● THE TASK: The whole of the data is to be returned without a single change.

● DATA EXCERPT:
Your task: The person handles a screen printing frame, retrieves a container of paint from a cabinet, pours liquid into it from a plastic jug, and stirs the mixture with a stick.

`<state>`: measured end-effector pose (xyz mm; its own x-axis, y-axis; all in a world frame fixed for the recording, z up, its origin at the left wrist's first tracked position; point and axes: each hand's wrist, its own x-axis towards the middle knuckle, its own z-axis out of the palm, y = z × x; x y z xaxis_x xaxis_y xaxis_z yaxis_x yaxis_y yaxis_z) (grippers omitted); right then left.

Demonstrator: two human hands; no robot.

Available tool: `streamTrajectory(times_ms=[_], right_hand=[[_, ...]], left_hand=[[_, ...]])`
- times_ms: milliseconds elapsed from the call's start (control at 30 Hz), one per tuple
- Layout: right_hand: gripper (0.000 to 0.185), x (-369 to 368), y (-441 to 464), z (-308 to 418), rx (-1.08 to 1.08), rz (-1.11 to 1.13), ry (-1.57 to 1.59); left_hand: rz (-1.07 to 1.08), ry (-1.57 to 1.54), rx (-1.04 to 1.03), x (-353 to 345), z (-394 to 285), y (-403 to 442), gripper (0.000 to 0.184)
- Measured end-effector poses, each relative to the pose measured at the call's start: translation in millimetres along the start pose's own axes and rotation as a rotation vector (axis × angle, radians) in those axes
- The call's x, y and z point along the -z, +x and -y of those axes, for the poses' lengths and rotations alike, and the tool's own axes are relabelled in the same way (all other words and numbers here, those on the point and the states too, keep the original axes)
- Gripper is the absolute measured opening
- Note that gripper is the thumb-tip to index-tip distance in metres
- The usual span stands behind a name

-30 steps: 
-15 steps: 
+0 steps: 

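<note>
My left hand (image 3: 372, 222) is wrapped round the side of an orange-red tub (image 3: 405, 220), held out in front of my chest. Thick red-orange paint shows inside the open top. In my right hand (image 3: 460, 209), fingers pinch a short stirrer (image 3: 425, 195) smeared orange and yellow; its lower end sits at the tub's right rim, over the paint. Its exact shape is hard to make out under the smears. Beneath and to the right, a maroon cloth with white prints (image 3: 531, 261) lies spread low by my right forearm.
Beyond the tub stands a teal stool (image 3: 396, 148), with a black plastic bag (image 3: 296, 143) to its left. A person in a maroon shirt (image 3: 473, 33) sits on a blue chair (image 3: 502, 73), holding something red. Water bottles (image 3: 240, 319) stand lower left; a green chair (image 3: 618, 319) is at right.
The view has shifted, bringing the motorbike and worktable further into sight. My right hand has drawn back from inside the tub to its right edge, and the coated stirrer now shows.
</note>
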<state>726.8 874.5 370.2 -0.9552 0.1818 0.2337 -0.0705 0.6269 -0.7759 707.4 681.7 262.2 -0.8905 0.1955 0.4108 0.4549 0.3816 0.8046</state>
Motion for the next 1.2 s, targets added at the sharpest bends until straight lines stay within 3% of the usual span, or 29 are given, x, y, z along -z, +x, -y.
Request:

● EXPECTED ANSWER:
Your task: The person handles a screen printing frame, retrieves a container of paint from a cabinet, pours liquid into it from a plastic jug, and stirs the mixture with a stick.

`<state>`: measured end-effector pose (xyz mm; its own x-axis, y-axis; all in a world frame fixed for the recording, z up, its origin at the left wrist's first tracked position; point and axes: each hand's wrist, its own x-axis towards the middle knuckle, its own z-axis out of the palm, y = z × x; x y z xaxis_x xaxis_y xaxis_z yaxis_x yaxis_y yaxis_z) (grippers omitted); right then left.

Demonstrator: two human hands; no robot.

Available tool: `streamTrajectory(times_ms=[_], right_hand=[[_, ...]], left_hand=[[_, ...]])`
- times_ms: milliseconds elapsed from the call's start (control at 30 Hz), one per tuple
- Layout: right_hand: gripper (0.000 to 0.185), x (-369 to 368), y (-441 to 464), z (-308 to 418), rx (-1.08 to 1.08), rz (-1.11 to 1.13), ry (-1.57 to 1.59); left_hand: rz (-1.07 to 1.08), ry (-1.57 to 1.54), rx (-1.04 to 1.03), x (-353 to 345), z (-394 to 285), y (-403 to 442), gripper (0.000 to 0.184)
- Measured end-effector poses, each relative to the pose measured at the call's start: translation in millimetres along the start pose's own axes and rotation as a rotation vector (axis × angle, radians) in those axes
- The call's x, y and z point along the -z, +x and -y of those axes, for the poses' lengths and rotations alike, and the tool's own axes are relabelled in the same way (all other words and numbers here, those on the point and the states too, keep the original axes)
- Gripper is the absolute measured opening
- Note that gripper is the thumb-tip to index-tip distance in metres
- The usual span stands behind a name

-30 steps: 
-15 steps: 
+0 steps: 

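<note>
My left hand (image 3: 372, 222) is wrapped round the side of an orange-red tub (image 3: 405, 220), held out in front of my chest. Thick red-orange paint shows inside the open top. In my right hand (image 3: 460, 209), fingers pinch a short stirrer (image 3: 425, 195) smeared orange and yellow; its lower end sits at the tub's right rim, over the paint. Its exact shape is hard to make out under the smears. Beneath and to the right, a maroon cloth with white prints (image 3: 531, 261) lies spread low by my right forearm.
Beyond the tub stands a teal stool (image 3: 396, 148), with a black plastic bag (image 3: 296, 143) to its left. A person in a maroon shirt (image 3: 473, 33) sits on a blue chair (image 3: 502, 73), holding something red. Water bottles (image 3: 240, 319) stand lower left; a green chair (image 3: 618, 319) is at right.
The view has shifted, bringing the motorbike and worktable further into sight. My right hand has drawn back from inside the tub to its right edge, and the coated stirrer now shows.
</note>
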<state>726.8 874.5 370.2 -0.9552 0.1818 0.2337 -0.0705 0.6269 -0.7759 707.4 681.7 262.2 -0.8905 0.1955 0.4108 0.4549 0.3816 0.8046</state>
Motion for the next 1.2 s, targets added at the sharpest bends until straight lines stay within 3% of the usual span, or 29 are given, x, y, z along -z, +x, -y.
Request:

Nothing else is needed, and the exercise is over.